HOW TO COMPLETE THIS TASK – Return, unaltered, every line from the beginning of the material below up to and including the one with "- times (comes".
BEGIN RECORDS TO USE
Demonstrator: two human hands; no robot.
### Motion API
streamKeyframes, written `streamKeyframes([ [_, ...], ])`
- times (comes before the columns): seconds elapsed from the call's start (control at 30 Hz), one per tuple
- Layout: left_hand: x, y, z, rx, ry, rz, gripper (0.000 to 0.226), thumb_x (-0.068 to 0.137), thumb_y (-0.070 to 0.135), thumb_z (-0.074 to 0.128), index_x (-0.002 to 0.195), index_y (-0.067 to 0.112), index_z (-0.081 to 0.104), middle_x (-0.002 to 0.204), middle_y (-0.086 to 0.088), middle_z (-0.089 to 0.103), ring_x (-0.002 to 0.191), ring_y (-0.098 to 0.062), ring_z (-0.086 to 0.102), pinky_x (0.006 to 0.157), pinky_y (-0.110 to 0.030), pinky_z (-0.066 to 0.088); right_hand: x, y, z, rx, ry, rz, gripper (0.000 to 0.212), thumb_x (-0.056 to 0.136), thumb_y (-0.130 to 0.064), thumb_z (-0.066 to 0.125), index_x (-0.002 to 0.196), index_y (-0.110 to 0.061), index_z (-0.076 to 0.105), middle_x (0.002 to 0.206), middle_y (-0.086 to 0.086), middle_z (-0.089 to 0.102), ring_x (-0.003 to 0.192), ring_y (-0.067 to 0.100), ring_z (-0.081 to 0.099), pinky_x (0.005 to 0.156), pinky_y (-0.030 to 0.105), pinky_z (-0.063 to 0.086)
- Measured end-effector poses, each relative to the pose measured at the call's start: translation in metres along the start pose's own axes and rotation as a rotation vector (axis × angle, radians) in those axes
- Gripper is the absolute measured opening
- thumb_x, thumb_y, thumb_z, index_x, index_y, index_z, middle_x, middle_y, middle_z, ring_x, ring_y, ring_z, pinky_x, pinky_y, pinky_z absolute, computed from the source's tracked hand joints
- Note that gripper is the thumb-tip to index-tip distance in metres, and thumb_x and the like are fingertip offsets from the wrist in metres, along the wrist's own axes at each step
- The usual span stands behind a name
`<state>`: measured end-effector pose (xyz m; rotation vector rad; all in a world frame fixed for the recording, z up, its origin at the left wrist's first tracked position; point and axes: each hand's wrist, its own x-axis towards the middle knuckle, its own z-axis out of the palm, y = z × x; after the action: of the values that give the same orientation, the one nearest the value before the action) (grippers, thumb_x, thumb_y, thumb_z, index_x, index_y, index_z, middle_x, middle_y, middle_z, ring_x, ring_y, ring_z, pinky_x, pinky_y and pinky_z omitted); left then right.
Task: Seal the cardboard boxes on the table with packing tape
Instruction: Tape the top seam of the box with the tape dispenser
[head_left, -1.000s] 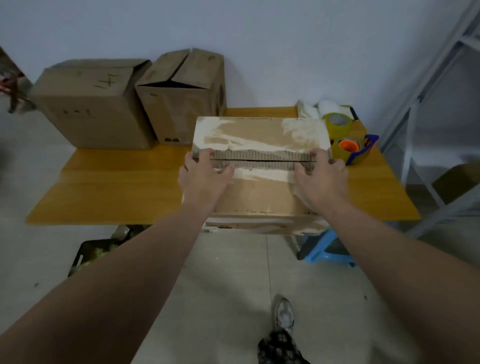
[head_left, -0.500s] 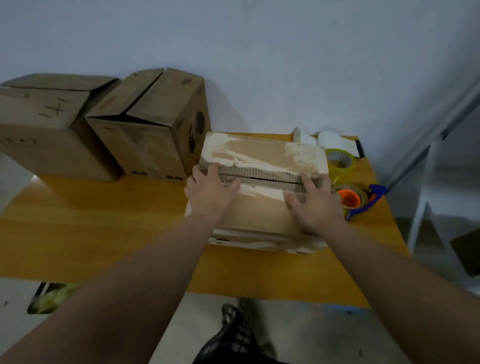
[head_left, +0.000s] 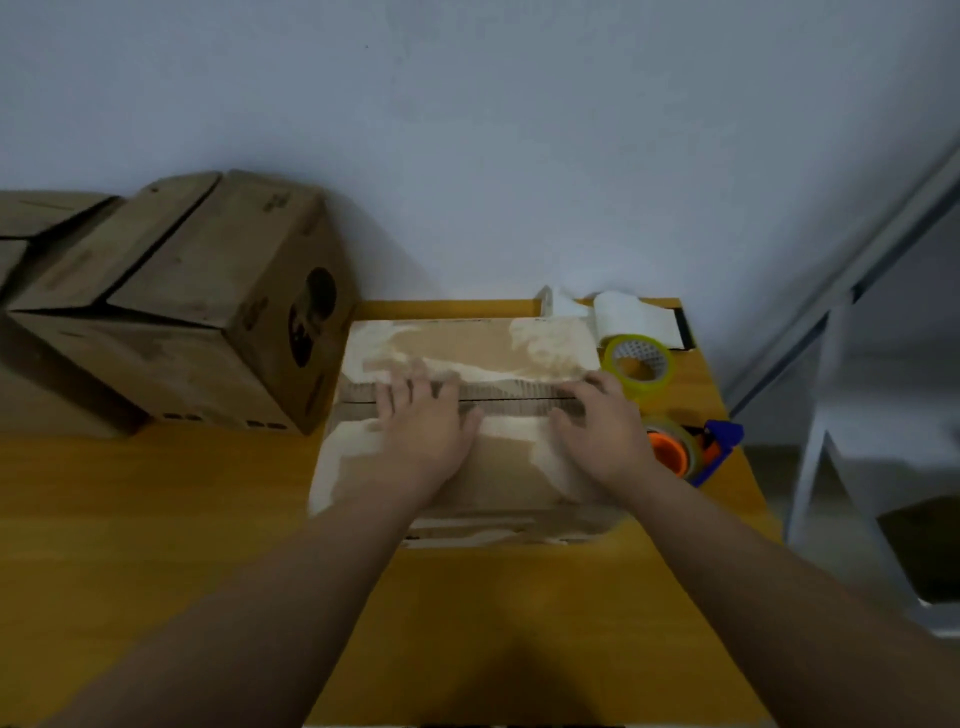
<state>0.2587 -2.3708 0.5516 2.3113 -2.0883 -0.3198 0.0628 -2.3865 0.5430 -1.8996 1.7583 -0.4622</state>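
A low cardboard box (head_left: 467, 353) with torn white patches lies on the yellow table (head_left: 156, 493). Its two top flaps meet at a dark seam across the middle. My left hand (head_left: 423, 423) lies flat on the near flap, fingers reaching over the seam. My right hand (head_left: 602, 431) presses flat near the seam's right end. Neither hand grips anything. To the right of the box stand a yellowish tape roll (head_left: 639, 364) and a blue tape dispenser with an orange core (head_left: 691, 449), partly hidden behind my right hand.
Two taller cardboard boxes stand at the back left: one (head_left: 197, 312) beside the low box, its top flaps ajar, another (head_left: 31, 223) at the frame's edge. White rolled paper (head_left: 623, 314) lies at the back right. A grey metal rack (head_left: 841, 364) stands right of the table.
The camera has come closer and looks more steeply down. Both hands have stayed flat on the box flaps by the seam.
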Motion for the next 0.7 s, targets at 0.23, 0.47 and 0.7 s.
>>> streamKeyframes([
  [0.23, 0.007, 0.09, 0.023, -0.038, -0.052, 0.286, 0.07, 0.093, 0.063, 0.025, 0.152, 0.028, 0.007, 0.159, -0.008, -0.007, 0.145, -0.022, -0.014, 0.117, -0.046, -0.009, 0.001, 0.065, -0.028, 0.153, 0.104, 0.168, 0.036, 0.096, -0.03, 0.054, 0.129, -0.017, 0.051, 0.132, 0.005, 0.045, 0.102, 0.019, 0.052, 0.08, 0.032, 0.046],
  [0.47, 0.011, 0.104, 0.034, 0.034, -0.032, 0.199, 0.077, 0.086, 0.074, 0.018, 0.151, 0.036, 0.0, 0.159, -0.008, -0.008, 0.145, -0.023, -0.012, 0.117, -0.049, -0.005, -0.005, 0.136, -0.039, 0.277, 0.133, 0.613, 0.058, 0.086, -0.032, 0.071, 0.122, 0.003, 0.041, 0.091, 0.004, 0.041, 0.088, 0.023, 0.045, 0.065, 0.03, 0.037],
  [0.7, 0.006, 0.105, 0.041, 0.012, 0.025, 0.155, 0.077, 0.086, 0.074, 0.024, 0.151, 0.037, 0.005, 0.16, -0.003, -0.001, 0.146, -0.02, -0.004, 0.118, -0.044, -0.001, 0.005, 0.137, -0.005, 0.533, 0.262, 0.766, 0.1, 0.081, -0.014, 0.077, 0.153, -0.014, 0.007, 0.153, 0.013, 0.028, 0.129, 0.033, 0.044, 0.087, 0.041, 0.045],
])
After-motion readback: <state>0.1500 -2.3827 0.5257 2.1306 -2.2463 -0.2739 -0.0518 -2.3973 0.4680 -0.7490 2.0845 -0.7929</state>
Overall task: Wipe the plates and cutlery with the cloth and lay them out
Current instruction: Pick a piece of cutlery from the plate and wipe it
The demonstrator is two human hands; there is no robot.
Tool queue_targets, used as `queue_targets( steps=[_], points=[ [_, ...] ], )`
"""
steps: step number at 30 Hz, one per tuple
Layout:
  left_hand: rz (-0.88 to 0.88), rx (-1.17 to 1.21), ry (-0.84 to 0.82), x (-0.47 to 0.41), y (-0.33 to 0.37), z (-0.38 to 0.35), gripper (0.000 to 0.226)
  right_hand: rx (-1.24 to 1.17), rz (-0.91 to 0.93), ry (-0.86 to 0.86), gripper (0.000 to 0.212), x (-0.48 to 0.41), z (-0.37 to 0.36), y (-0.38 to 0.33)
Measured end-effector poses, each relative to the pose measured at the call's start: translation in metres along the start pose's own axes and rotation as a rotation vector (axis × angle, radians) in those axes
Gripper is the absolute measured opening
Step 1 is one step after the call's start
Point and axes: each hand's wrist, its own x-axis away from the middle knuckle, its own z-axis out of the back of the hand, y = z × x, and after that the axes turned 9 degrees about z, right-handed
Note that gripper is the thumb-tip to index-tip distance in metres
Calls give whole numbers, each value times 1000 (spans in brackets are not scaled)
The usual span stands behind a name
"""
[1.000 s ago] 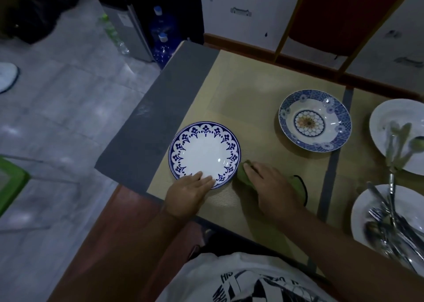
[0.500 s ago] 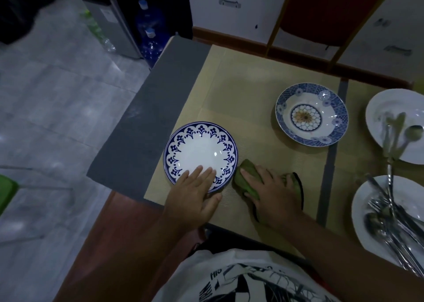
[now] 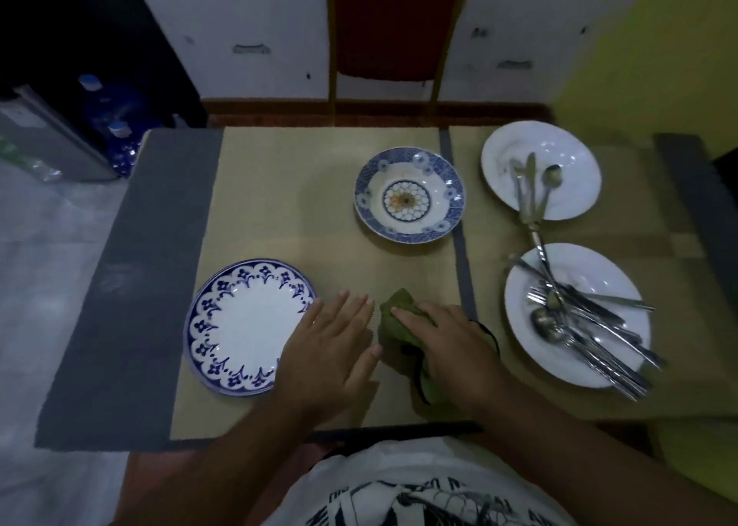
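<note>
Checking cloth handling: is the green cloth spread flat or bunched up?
Bunched up. The green cloth lies crumpled in folds on the mat under the right hand, which presses on it.

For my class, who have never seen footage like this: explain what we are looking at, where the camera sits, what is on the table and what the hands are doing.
This is one picture from a camera worn on a person's head, looking down at their own two bare hands. No machine is involved. On the table mats lie a blue-edged plate, a patterned bowl, and two white plates holding a pile of cutlery. The right hand presses on a green cloth. The left hand lies flat with spread fingers, overlapping the blue-edged plate's rim, gripping nothing.
</note>
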Motion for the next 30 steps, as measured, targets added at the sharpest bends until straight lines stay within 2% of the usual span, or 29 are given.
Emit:
queue_targets(
  steps=[7, 13, 18, 25, 27, 28, 30],
  points=[
    [-189, 26, -35, -43, 76, -11, 65, -12, -284, 212, 75, 69, 38, 38],
    [-248, -10, -86, -78, 147, -29, 65, -38, -434, 331, 75, 115, 66, 87],
    [-252, -57, -131, -104, 191, -52, 58, -38, -556, 385, 68, 147, 84, 134],
    [-268, -22, -78, -105, 233, -75, 43, -55, -624, 349, 62, 166, 95, 178],
    [-192, 41, -87, -97, 243, -82, 35, -72, -613, 324, 61, 168, 98, 183],
    [-86, 123, -132, -92, 250, -84, 31, -79, -610, 309, 62, 168, 99, 186],
    [255, 415, -343, -85, 272, -82, 25, -83, -601, 277, 62, 170, 102, 190]
  ],
)
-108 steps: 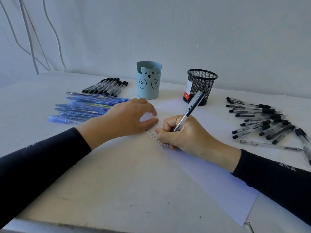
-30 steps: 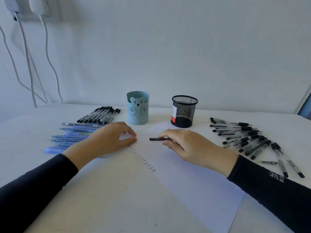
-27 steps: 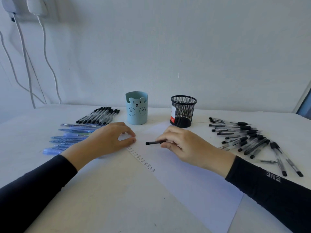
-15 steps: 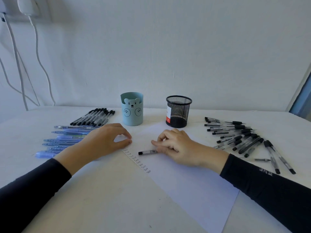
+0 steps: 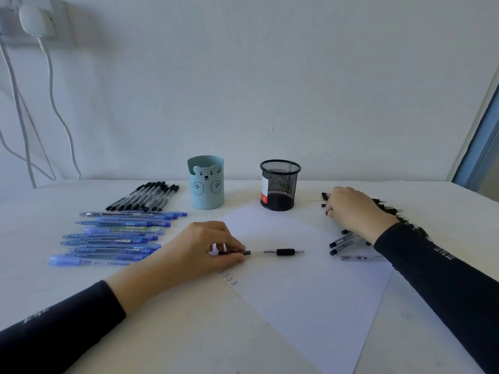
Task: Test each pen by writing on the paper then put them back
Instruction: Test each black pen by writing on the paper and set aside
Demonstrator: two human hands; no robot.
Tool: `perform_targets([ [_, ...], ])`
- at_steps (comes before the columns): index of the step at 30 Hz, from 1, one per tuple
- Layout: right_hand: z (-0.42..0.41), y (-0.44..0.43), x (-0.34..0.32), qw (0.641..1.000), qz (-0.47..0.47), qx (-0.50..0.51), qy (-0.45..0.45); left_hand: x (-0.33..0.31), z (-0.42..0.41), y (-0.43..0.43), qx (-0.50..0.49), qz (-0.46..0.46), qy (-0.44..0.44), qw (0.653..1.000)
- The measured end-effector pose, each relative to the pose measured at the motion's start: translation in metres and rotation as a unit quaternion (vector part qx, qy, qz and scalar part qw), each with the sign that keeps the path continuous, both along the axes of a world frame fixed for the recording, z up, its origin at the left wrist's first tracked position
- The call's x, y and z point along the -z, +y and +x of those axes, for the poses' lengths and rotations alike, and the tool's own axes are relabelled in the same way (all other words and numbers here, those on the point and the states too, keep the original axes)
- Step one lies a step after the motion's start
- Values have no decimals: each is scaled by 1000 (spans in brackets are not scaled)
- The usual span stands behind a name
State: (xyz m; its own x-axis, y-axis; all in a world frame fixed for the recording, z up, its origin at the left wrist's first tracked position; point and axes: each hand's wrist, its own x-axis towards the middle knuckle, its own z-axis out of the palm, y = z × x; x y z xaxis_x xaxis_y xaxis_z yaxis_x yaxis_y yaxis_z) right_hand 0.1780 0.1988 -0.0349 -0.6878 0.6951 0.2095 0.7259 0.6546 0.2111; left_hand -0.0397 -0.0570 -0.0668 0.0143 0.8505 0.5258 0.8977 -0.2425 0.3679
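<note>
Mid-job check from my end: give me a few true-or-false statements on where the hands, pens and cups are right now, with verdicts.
1. The left hand pinches one end of a pen lying on the paper. True.
2. The right hand is writing on the paper. False: it is on the pile of black pens to the right of the paper.
3. Several pens stand in the mesh cup. False: no pens show in it.
4. The blue pens lie on the table left of the paper. True.
5. The bear cup stands left of the mesh cup. True.
</note>
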Motion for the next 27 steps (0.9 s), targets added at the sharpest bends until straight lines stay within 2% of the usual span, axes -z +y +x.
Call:
perform_targets([
  [3,-2,-4,1,998,52,-7,-20,-5,-3,-1,13,21,11,1000],
  [6,-9,-22,-4,993,111,-29,26,-23,-10,-3,-17,113,1,993],
  [9,-18,-41,-9,979,147,-106,89,-48,-28,-6,-129,220,-68,964],
  [12,-27,-59,-8,944,132,-237,188,-63,-57,-8,-245,246,-123,930],
  [14,-32,-72,-9,929,103,-286,211,-63,-80,-7,-313,207,-121,919],
  [17,-35,-86,-9,928,28,-313,198,-50,-109,0,-378,98,-70,918],
  [21,-34,-100,-10,897,-191,-330,224,-33,-122,13,-406,-16,52,912],
  [24,-32,-111,-16,890,-185,-346,232,-32,-120,20,-440,-72,108,889],
  [27,-29,-118,-21,927,-112,-301,195,-29,-123,23,-466,-96,129,870],
])
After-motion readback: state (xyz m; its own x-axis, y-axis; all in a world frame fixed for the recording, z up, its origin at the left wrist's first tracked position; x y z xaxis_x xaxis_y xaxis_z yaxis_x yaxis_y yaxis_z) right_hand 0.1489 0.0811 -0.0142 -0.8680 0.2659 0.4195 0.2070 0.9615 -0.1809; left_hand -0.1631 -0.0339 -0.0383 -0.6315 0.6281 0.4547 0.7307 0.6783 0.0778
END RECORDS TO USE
SOLUTION TO THIS PROBLEM –
Demonstrator: two human hands; no robot.
### Motion API
streamKeyframes, written `streamKeyframes([ [_, ...], ])`
- times (comes before the columns): seconds elapsed from the call's start (control at 30 Hz), one per tuple

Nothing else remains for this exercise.